--- Exercise requirements ---
Among the lines below, take the one holding "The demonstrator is", the one holding "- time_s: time", and all lines between them. Set them down exactly.

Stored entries
+--

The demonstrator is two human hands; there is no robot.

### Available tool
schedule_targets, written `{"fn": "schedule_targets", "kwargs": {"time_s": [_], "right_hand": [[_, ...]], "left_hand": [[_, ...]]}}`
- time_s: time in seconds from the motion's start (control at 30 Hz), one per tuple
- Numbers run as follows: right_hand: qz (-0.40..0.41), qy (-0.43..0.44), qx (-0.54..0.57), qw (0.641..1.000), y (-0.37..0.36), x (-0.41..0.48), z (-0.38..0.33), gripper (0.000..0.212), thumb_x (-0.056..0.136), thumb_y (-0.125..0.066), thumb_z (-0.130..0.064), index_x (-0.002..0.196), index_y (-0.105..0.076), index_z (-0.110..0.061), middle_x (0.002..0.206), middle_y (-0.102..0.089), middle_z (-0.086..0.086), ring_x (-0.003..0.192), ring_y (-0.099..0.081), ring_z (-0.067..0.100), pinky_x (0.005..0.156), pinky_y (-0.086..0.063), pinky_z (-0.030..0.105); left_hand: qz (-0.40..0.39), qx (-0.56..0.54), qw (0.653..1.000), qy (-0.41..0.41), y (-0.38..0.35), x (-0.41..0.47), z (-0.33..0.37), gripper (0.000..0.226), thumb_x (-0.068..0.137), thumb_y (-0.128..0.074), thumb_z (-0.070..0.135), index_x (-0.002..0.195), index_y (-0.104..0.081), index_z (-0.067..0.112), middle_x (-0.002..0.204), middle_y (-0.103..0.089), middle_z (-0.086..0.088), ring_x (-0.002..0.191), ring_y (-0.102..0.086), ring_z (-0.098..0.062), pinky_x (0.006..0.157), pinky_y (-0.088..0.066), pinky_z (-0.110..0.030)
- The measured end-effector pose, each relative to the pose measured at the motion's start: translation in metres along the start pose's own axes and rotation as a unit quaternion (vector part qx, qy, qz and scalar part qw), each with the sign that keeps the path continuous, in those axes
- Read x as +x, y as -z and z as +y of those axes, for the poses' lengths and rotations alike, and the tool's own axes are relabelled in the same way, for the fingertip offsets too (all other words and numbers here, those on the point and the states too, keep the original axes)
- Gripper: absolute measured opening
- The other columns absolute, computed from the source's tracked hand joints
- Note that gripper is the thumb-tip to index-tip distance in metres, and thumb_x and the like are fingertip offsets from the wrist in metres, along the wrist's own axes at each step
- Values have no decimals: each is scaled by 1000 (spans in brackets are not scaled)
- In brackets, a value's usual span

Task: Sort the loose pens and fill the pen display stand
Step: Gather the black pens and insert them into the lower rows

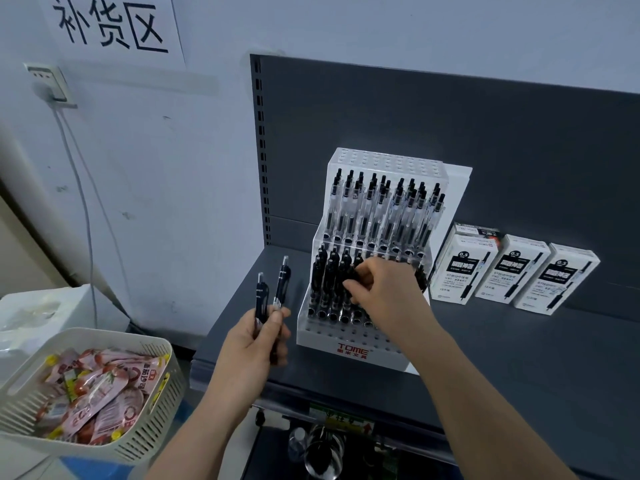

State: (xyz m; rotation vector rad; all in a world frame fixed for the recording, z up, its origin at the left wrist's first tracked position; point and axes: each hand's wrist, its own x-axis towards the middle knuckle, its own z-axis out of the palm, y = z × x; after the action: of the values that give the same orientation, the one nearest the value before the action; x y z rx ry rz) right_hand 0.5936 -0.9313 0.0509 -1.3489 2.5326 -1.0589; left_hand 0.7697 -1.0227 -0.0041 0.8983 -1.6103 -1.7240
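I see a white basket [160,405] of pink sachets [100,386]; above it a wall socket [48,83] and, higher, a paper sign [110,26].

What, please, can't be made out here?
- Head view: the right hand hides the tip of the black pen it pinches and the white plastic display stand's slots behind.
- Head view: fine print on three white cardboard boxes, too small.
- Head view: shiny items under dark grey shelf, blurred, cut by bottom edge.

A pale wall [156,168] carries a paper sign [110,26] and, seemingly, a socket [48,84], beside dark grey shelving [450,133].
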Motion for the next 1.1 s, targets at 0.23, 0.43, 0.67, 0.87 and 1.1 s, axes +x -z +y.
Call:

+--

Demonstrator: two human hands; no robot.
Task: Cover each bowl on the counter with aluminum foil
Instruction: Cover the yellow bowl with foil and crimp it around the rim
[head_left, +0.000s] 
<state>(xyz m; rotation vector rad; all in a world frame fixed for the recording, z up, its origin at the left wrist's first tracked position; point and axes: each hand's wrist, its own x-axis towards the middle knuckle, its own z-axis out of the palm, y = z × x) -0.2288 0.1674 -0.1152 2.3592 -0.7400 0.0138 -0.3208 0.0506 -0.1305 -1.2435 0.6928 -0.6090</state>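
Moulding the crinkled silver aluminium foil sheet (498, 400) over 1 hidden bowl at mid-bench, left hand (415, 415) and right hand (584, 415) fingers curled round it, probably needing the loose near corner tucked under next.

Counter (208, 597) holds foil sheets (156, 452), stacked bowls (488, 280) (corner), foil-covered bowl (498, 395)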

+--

--- Your solution ---
The demonstrator is two human hands; there is no robot.

### Available tool
schedule_targets, written `{"fn": "schedule_targets", "kwargs": {"time_s": [_], "right_hand": [[_, ...]], "left_hand": [[_, ...]]}}`
- time_s: time in seconds from the motion's start (control at 30 Hz), one per tuple

The output contains the complete answer to the exercise.